Comments Locked

21 Comments

Back to Article

  • Findecanor - Monday, October 30, 2023 - link

    Curiously enough, the M3 Pro has 6P+6E cores, compared to 8P+4P of the M2 Pro.
    Same number of cores, but a smaller portion of performance-to-efficiency cores.
  • name99 - Monday, October 30, 2023 - link

    Looks like they are still trying out different options.
    Remember the M1 Pro only had two E-cores, but they could "turbo boost" to substantially higher frequencies than the M1 E-cores.

    It's possible that Apple's plan for the M3 Pro looks something like
    - on battery, run them at ~A17 frequency so ~2GHz
    - on wall power run them at close to the P-core frequency, so close to 4GHz

    If we do very rough handwaving scaling from A17 GB6 results, then an E-core (at iPhone GHz) is worth about .4 P-cores; so nominally an M3 Pro comes with "6+2.4" P-cores, but when boosted comes with "6+4.8" cores. That's surely too optimistic, but suggests that we might see something like, on battery power and for throughput code (GB6 MT or Cinebench) the equivalent of about 8 P cores; and on wall power the equivalent of maybe 10 P cores.
    ~9 P cores is about where we were with Cinebench and the 8+4core MB2 Pro, so the scaling is not that bad compared to what you might think.
  • techconc - Monday, October 30, 2023 - link

    They seemed to make a specific point bragging about how Apple Silicon runs at maximum performance whether it’s plugged in or on battery.
  • Kevin G - Tuesday, October 31, 2023 - link

    In mobile they are thermal limited so that is mostly true. The iMac would be the exception today since they can afford to run it hotter/give it more power due to larger heat sinks and not having to worry about cooking a person’s lap.

    I would expect things to be different when we get the Mac Mini and Studio updates next year.
  • yankeeDDL - Tuesday, October 31, 2023 - link

    ARM architecture is inherently much cleaner and more efficient than x86 that carries over a ton of legacy drawbacks.
    In my opinion it is an inevitable transition in the coming years, and the fact that nVidia and AMD are planning to release ARM-based CPUs is a clue that the transition will happen sooner rather than later (in my opinion). The M* trash Intel's x86. And while it's true that Intel is far behind in power/efficiency compared to Ryzen (for quite a few years already), the gap to Apple is staggering. The change to "Apple silicon" gave the Macs a massive leap forward from all perspectives.

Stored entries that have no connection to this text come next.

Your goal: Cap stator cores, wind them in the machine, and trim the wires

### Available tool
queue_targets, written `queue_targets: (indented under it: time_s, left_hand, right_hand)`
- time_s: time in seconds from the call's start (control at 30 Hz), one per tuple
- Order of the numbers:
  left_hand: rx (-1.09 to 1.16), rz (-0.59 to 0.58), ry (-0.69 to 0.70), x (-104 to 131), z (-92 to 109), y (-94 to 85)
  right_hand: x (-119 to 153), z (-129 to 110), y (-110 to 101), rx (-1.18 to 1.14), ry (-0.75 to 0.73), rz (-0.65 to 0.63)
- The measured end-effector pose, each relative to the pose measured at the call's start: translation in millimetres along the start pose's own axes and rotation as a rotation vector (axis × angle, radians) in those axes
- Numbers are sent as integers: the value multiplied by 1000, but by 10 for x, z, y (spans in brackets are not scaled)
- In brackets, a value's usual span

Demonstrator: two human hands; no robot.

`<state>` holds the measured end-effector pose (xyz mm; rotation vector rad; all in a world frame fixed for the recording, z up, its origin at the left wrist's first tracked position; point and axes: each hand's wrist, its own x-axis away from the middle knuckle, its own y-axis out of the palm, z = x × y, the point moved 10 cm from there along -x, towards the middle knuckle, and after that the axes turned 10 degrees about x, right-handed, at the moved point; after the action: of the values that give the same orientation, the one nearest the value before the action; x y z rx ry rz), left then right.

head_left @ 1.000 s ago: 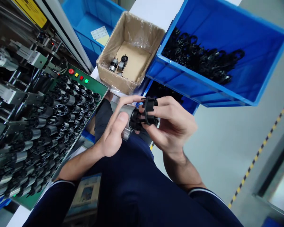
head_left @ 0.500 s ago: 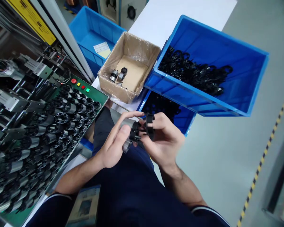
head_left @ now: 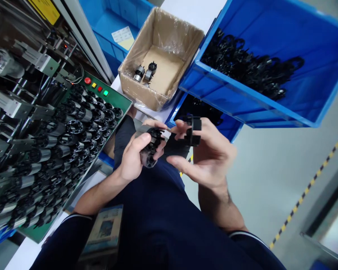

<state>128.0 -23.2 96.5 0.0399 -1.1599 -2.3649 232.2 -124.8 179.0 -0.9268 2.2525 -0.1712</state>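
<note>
My left hand (head_left: 133,157) is closed around a pair of grey metal stator cores (head_left: 150,148) with black toothed plastic ends, held above my lap. To the right of them, my right hand (head_left: 214,155) carries black plastic ring pieces (head_left: 195,131) on its curled fingers, with the thumb spread away below. A gap separates these ring pieces from the stator cores. How many ring pieces the fingers hold is hard to make out.
At left, many similar stator cores (head_left: 74,126) stand in rows on a green machine table (head_left: 124,104) with buttons. Ahead, a plastic-lined cardboard box (head_left: 146,93) contains several small parts. Black plastic pieces (head_left: 248,63) fill part of a blue bin (head_left: 273,114) at right; another blue bin (head_left: 238,131) sits beneath.
My right hand has drawn away to the right from the stator cores, taking black ring pieces with it, and its thumb has opened. My left hand has tilted the cores. The view has shifted slightly.
</note>
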Motion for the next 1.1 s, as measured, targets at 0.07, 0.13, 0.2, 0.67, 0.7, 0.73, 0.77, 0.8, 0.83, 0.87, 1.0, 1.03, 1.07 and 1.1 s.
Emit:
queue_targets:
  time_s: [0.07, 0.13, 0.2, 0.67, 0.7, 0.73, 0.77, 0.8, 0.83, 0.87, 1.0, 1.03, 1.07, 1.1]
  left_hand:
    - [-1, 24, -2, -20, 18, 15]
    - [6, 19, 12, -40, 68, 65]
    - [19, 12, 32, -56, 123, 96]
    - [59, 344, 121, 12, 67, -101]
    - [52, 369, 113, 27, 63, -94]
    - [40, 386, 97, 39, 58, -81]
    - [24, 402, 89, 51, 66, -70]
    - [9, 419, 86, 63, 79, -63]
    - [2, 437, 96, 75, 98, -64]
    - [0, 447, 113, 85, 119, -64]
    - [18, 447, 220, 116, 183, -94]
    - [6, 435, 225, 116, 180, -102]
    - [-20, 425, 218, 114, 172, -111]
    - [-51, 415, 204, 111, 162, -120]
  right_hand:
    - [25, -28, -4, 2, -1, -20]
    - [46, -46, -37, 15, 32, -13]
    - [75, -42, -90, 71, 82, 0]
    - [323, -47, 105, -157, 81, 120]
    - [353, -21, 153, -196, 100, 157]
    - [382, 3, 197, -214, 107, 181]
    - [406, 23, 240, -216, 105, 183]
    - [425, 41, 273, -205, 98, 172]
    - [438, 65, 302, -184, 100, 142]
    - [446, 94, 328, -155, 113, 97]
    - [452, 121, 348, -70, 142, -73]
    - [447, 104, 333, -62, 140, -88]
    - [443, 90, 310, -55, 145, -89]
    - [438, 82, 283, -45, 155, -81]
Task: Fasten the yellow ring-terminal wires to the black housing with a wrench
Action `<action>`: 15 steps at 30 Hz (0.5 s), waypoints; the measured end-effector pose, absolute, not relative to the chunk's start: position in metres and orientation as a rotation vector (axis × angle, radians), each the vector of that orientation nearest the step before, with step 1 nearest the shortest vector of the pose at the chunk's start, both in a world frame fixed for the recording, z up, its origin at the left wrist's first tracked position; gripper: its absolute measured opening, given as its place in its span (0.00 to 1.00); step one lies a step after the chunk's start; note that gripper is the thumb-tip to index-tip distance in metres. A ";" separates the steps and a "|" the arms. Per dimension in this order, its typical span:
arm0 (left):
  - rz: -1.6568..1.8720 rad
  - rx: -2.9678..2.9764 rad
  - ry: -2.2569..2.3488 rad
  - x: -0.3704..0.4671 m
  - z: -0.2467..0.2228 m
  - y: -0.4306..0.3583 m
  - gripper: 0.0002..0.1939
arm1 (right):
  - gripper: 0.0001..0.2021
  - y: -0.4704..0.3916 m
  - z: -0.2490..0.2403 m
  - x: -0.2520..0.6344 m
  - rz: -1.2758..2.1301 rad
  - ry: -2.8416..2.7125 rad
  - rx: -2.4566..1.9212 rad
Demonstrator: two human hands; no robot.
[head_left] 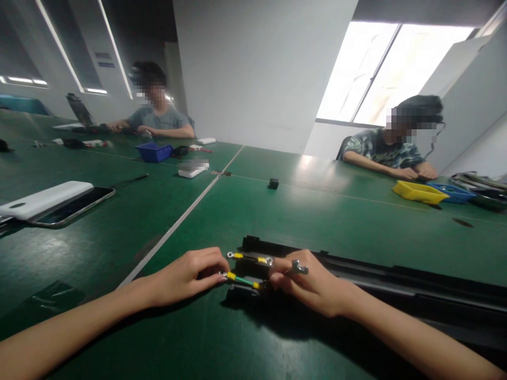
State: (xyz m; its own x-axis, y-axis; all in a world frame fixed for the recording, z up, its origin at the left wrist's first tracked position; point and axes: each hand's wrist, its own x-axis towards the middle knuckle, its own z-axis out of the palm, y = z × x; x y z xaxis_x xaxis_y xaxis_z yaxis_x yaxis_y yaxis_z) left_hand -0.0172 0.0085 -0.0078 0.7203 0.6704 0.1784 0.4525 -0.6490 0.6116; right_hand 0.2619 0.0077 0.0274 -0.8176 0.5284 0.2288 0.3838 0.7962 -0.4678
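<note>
My left hand (194, 273) is closed in a pinch on the ring-terminal end of a short green wire (243, 281) with yellow sleeves. The wire's other end reaches into a long black channel-shaped housing (372, 282). Just behind it lies a second short, dark wire (249, 258), with ring terminals and yellow sleeves. My right hand (311, 285) is closed over the housing's left end, a silver open-end wrench (300, 268) sticking out between thumb and fingers. My right fingertips are close to the inner ends of both wires; they hide what they touch there.
A small black block (273, 183) sits on the green table (206, 338). To the left lie a phone (75, 207) and a white case (51, 198). Two people sit across the table, near a blue bin (154, 152) and a yellow tray (420, 192).
</note>
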 end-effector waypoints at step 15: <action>0.510 2.380 0.858 -0.017 -0.007 0.009 0.05 | 0.24 0.007 0.027 0.263 0.548 -2.589 -0.756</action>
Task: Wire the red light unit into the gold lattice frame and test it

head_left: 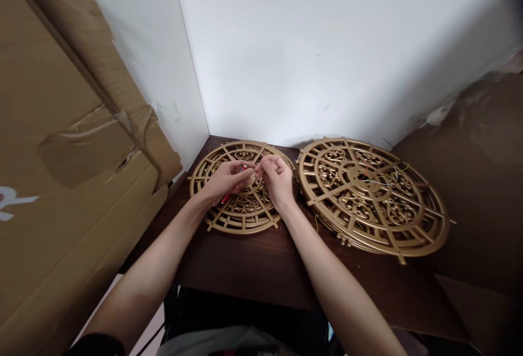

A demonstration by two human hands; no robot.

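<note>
Your left hand (226,180) and right hand (279,177) meet over the hub of the small gold grille (244,186), which lies flat on the table (253,260) toward 11 o'clock from you. Both hands are curled nearly shut, fingertips pinched together at the centre; the left has hold of a red tool (227,197), or perhaps a wire, whose long axis runs from the hub out toward 7 o'clock under your palm. What the right pinches is too small to tell. Lying flat probably keeps the grille steady while both hands work its middle. Its spokes radiate evenly, so it has no long axis. Just beside it at 3 o'clock sits a larger stack of grilles (373,197) with thin wires across the top. Cardboard (61,143) leans at 9 o'clock.
</note>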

It is inevitable that the PCs will have to follow suite.
  • ABR - Tuesday, October 31, 2023 - link

    Meanwhile the Max has _fewer_ efficiency cores with only 4 to go with its 12 perf cores. I feel like Max is the one to get here, though I have no need for 128GB of (doubtlessly power hungry) RAM.
  • meacupla - Monday, October 30, 2023 - link

    I wonder how well these will sell... seeing as M2 was a flop
  • solipsism - Monday, October 30, 2023 - link

    In what way was the M2 "a flop?
  • meacupla - Monday, October 30, 2023 - link

    uhhh... sales?
    You know apple halted production of M2 chips because sales were plummeting, right?
  • Unashamed_unoriginal_username_x86 - Monday, October 30, 2023 - link

    M1 MBA was same price as ICL MBA and had 55% longer battery life, M2 was $200 more and had 5% less battery life based on Notebookcheck.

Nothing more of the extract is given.